Defining Network Policy Conformance for Container Network Interface (CNI) providers
Authors: Matt Fenwick (Synopsys), Jay Vyas (VMWare), Ricardo Katz, Amim Knabben (Loadsmart), Douglas Schilling Landgraf (Red Hat), Christopher Tomkins (Tigera)
Special thanks to Tim Hockin and Bowie Du (Google), Dan Winship and Antonio Ojea (Red Hat), Casey Davenport and Shaun Crampton (Tigera), and Abhishek Raut and Antonin Bas (VMware) for being supportive of this work, and working with us to resolve issues in different Container Network Interfaces (CNIs) over time.
A brief conversation around "node local" Network Policies in April of 2020 inspired the creation of a NetworkPolicy subproject from SIG Network. It became clear that as a community, we need a rock-solid story around how to do pod network security on Kubernetes, and this story needed a community around it, so as to grow the cultural adoption of enterprise security patterns in K8s.
In this post we'll discuss:
- Why we created a subproject for
- How we changed the Kubernetes e2e framework to
visualize
NetworkPolicy implementation of your CNI provider - The initial results of our comprehensive NetworkPolicy conformance validator, Cyclonus, built around these principles
- Improvements subproject contributors have made to the NetworkPolicy user experience
Why we created a subproject for NetworkPolicies
In April of 2020 it was becoming clear that many CNIs were emerging, and many vendors implement these CNIs in subtly different ways. Users were beginning to express a little bit of confusion around how to implement policies for different scenarios, and asking for new features. It was clear that we needed to begin unifying the way we think about Network Policies in Kubernetes, to avoid API fragmentation and unnecessary complexity.
For example:
- In order to be flexible to the user’s environment, Calico as a CNI provider can be run using IPIP or VXLAN mode, or without encapsulation overhead. CNIs such as Antrea and Cilium offer similar configuration options as well.
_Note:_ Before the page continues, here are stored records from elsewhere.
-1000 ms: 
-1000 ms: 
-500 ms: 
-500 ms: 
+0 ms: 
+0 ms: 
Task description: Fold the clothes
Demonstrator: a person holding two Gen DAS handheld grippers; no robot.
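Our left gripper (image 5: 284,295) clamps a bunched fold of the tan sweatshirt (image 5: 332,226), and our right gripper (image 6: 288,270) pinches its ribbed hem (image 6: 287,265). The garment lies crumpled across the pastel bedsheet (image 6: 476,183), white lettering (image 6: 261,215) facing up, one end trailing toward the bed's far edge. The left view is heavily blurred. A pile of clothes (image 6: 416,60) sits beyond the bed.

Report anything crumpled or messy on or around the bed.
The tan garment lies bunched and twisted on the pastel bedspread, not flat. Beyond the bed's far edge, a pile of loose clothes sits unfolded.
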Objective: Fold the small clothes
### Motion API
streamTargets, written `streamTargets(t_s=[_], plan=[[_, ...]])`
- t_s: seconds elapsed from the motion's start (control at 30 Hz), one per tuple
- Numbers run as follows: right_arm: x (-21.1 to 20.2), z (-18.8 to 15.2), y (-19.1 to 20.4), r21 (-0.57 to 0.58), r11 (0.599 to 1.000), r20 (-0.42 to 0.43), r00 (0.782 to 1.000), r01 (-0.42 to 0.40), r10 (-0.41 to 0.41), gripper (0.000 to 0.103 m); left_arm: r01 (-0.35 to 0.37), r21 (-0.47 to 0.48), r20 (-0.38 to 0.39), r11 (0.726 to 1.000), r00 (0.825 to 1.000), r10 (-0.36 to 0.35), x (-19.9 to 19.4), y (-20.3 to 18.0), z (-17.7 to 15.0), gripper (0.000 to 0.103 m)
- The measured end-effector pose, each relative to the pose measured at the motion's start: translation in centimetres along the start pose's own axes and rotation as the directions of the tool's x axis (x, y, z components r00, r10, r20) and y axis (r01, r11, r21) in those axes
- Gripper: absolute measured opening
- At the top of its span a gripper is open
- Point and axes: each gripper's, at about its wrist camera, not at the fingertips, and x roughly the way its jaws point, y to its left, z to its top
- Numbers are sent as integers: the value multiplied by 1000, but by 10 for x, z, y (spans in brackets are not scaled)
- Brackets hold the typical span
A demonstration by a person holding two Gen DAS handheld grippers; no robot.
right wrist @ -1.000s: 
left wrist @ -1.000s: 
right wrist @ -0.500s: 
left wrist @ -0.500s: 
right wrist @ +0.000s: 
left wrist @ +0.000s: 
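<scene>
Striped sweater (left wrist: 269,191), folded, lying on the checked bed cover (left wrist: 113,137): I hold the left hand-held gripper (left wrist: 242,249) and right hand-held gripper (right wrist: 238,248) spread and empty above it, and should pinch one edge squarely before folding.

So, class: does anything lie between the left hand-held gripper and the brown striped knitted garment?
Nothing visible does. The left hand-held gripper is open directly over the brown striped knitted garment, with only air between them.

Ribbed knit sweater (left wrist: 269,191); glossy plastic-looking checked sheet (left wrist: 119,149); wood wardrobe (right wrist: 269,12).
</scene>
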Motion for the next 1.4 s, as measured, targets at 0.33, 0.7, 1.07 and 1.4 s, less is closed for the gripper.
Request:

- Some CNI plugins offer iptables for NetworkPolicies amongst other options, whereas other CNIs use a completely different technology stack (for example, the Antrea project uses Open vSwitch rules).
- Some CNI plugins only implement a subset of the Kubernetes NetworkPolicy API, and some a superset. For example, certain plugins don't support the ability to target a named port; others don't work with certain IP address types, and there are diverging semantics for similar policy types.
- Some CNI plugins combine with OTHER CNI plugins in order to implement NetworkPolicies (canal), some CNI's might mix implementations (multus), and some clouds do routing separately from NetworkPolicy implementation.
Although this complexity is to some extent necessary to support different environments, end-users find that they need to follow a multistep process to implement Network Policies to secure their applications:
- Confirm that their network plugin supports NetworkPolicies (some don't, such as Flannel)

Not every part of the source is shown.